Of course this standpoint is unacceptable !

 

It represents a further cut back on Mr. Milosevic's defence rights.

 

So far Mr. Milosevic is even not properly informed about this decisi­on of the European Court. Not to mention that, so far, he has had no opportunity at all to acquaint himself with the ins and outs of this decision, which is so important for him.

 

Of course there is an absolute necessity for him to be repor­ted in detail about the content of this decision, to discuss this decision with his counsel and to consult with his counsel about the implications and possible further steps.

 

To deny Mr. Milosevic this right, is to deny him elementary defence rights !

 

So I demand access to Mr. Milosevic. On the basis as put forward in the tribunal's letter of 31 January 2002.

 

This as a matter of observance of his human rights with res­pect to defence, in accordance with the promise done by the tribunal's letter of January 31, 2002 and as the very first time of compliance with this promise. 

 

I await the view of Mr.
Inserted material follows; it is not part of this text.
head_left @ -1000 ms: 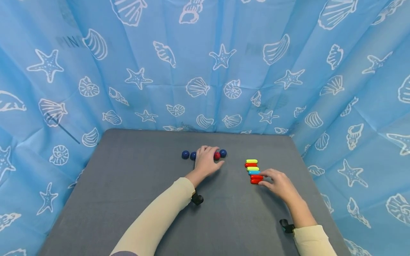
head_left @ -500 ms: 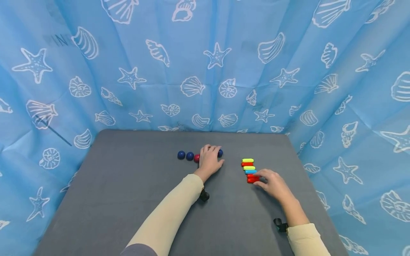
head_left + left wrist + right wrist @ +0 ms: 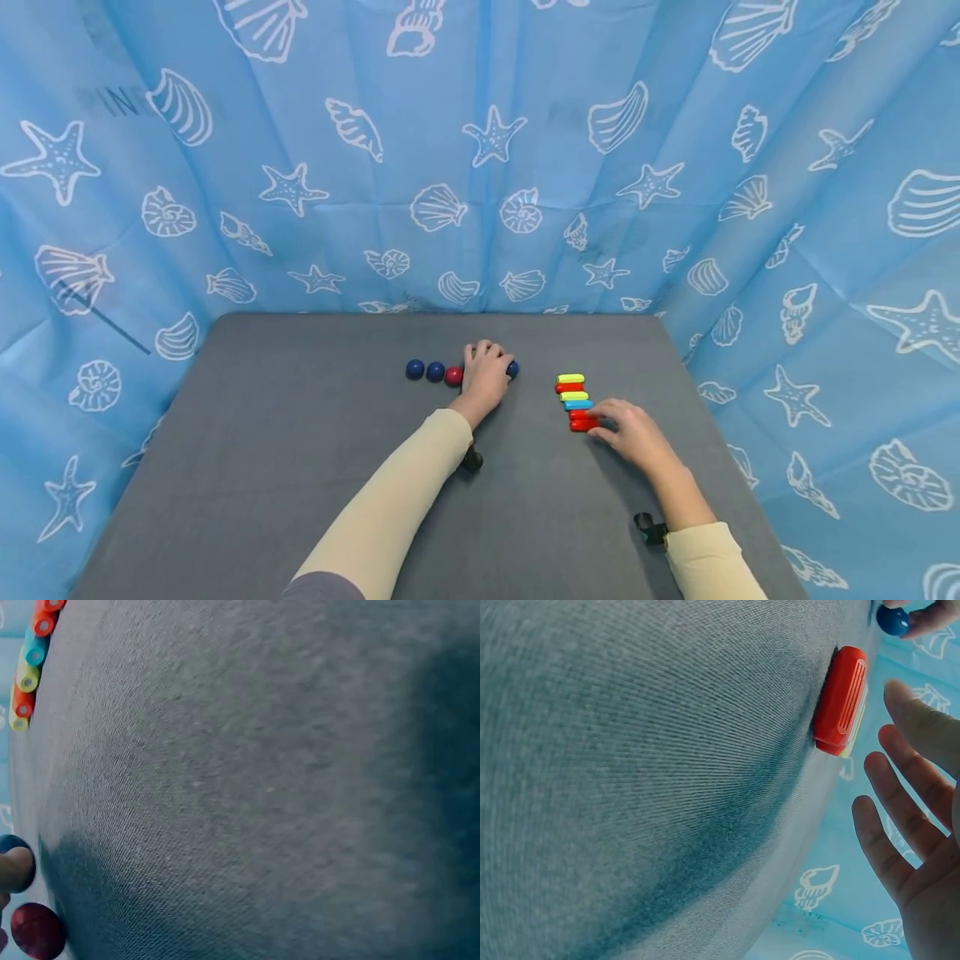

Jorda with respect to this issue.

 

Finally I repeat my protest against the interference of the Dean of the Utrecht Bar Association, organized by the regis­trary.

 

As I have stressed before, to undertake such kind of action in case of alleged misconduct of an counsel is, according to the tribunal's own regulations, a pregorative of a Judge or a Chamber. So it is beyond the competence of the registrar.

 

The effort in the fax dated 16 April 2002 to refute this argument, stating that, since I am:

 

"..not a practising defence counsel at the International Tribunal, Rule 46 would not apply to your situation",

 

lacks adequacy.

 

Of course your tribunal cannot, on the one hand refer me to the tribunals regulations, like the Detention Rules and Regu­lations, as the framework within which I have to deploy my activities, and pose at the same time on the other hand that it is, regarding my activities, not bound to its own regula­tions, since I am 'not a practising defence counsel at the International Tribunal'.

 

So I repeat my demand that your registrary shall immediately withd­raw its action against me at the Dutch Bar Association. And I ask Mr. Jorda to see to it that this really will happen.

 

Could you please acknowledge the receipt of this letter.